Example: Given the closed curve $X$ in $\R^2$ below, let $\varphi:X\to \R$ be the height map from the line 0, with $X_i=\varphi^{-1}(-\infty,i]$, for $i=r,s,t,u,v$. Let $e_i$ be the standard $i$th basis vector in $\R^N$.

Remark: This seems to make $(\text{pipe})$ functorial, as the maps $X_t\hookrightarrow X_{t'}$ may be naturally viewed as partial injective functions in $\Delta''$, to account for the problem mentioned with the unframed interpretation. However, we have traded locality for functoriality, as the image of $X_t$ in $\Delta''$ can not be calculated without having calculated $X_{t'}$ for all $t'<t$.

References: Bauer (Algebraic perspectives of persistence), Bauer and Lesnick (Induced matchings and the algebraic stability of persistence barcodes)

Sunday, April 9, 2017

Distance and persistence diagrams

We assume we have a Morse-type function $f:X\to \R$, whose associated persistence diagram is $D(f) = \{f_1,\dots,f_n\}$, which we will think of as a collection of persistence birth-death pairs $f_i$ in the extended real plane $(\R^*)^2$. If the topological space $X$ was filtered without such a function, define one by $x\mapsto i$ where $i$ is the smallest index such that $x\in X_i$.
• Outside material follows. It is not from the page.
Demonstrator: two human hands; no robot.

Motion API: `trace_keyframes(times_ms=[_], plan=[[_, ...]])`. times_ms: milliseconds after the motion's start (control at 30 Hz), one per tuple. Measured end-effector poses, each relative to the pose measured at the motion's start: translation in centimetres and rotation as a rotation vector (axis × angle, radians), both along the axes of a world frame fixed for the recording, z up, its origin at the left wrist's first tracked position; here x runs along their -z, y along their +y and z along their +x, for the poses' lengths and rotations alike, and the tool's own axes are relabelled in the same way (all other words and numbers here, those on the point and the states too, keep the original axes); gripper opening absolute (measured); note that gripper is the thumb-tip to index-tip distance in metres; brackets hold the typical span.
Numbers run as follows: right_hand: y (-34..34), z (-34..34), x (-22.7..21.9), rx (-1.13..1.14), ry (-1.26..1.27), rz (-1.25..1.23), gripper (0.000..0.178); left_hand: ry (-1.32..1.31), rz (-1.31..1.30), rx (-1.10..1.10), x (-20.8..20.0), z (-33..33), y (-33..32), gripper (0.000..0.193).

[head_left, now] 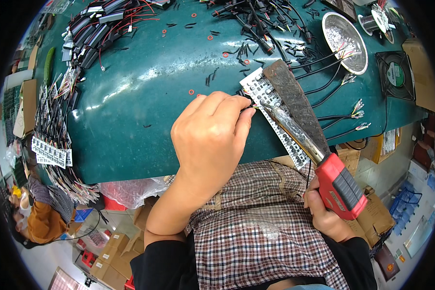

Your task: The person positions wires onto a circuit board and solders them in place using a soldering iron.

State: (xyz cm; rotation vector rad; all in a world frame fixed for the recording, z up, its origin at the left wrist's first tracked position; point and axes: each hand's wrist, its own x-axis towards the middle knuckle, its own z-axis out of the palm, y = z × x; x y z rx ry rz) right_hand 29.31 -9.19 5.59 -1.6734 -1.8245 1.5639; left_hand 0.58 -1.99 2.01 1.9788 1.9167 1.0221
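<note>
My right hand [327,215] grips the red and black handle of a soldering iron [340,186]. Its metal barrel slants up and left, with the tip over a white circuit board panel [254,86] full of small dark parts. A dark, worn metal bar [294,96] lies across the panel, weighing on its right side. At the panel's left edge my left hand [208,130] pinches a thin wire between thumb and forefinger. A short black piece shows just above those fingertips. Whether the tip touches the wire I cannot tell.
Black cables [319,87] with stripped ends lie right of the bar, beside a metal bowl [366,53], a solder spool [372,24] and a small fan [395,75]. Wired boards [50,150] hang over the left table edge. Black sleeves and red rings dot the green table [125,130].
</note>
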Motion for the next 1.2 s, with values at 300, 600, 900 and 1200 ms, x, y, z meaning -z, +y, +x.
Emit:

Definition: Let $f,g:X\to \R$ be two Morse-type functions with associated persistence diagrams $D(f)$, $D(g)$. The (Wasserstein) $q$-distance between $f$ and $g$ is defined as
\[
W_q(f,g) := \inf_{\sigma\in S_n} \left(\sum_{i=1}^n ||f_i-g_{\sigma(i)}||^q_\infty\right)^{1/q}.\]The bottleneck distance between $f$ and $g$ is
\begin{align*}
W_\infty(f,g) & := \lim_{q\to\infty} \left\{W_q(f,g)\right\} & (\text{limit of $q$-distances}) \\
& = \max_i\left\{||f_i-g_{\sigma(i)}||_\infty\ :\ \sigma = \arg W_q(f,g)\right\}. & (\text{length of longest edge in best matching})
\end{align*}
Example: Consider the torus of inner and outer radius 1 embedded in the natural way. Left $f,g:T^2\to \R$ be height functions of the torus, but projecting to the planes $z=-2$ and $z=x-4$, respectively. Note all critical points occur on the plane $y=0$. Below, the slice at this plane is given (distances along planes from the first critical point are shown), as well as $D(f), D(g)$ on the same diagram (degrees of homology classes are shown).

For $D(f) = \{(0,\infty),(2,\infty),(4,\infty),(6,\infty)\}$ and $D(g) = \{(0,\infty), (2,\infty),(2\sqrt 2,\infty),(2+2\sqrt 2,\infty)\}$, it is clear that $\sigma=\id$ will be the best matching. The $q$-distance between $f$ and $g$ is then given by
\[
W_q(f,g) = \left(||(4,\infty)-(2\sqrt 2,\infty)||^q_\infty+||(6,\infty)-(2+2\sqrt 2,\infty)||^q_\infty\right)^{1/q} = 2^{1/q}(4-2\sqrt 2),\]with bottleneck distance $4-2\sqrt2$. However, we would like to say that these two functions are the same in some way, as no critical points are switched, and extended persistence allows us to do that. The decomposed extended persistence module is given below.

The extended persistence classes have length 3 ($(1,4)$ for the 0-class, $(4,1)$ for the 2-class) and 1 ($(2,3)$ and $(3,2)$ for the 1-classes), no matter if we use $f$ or $g$ to define the $X_i$ and $X^j$.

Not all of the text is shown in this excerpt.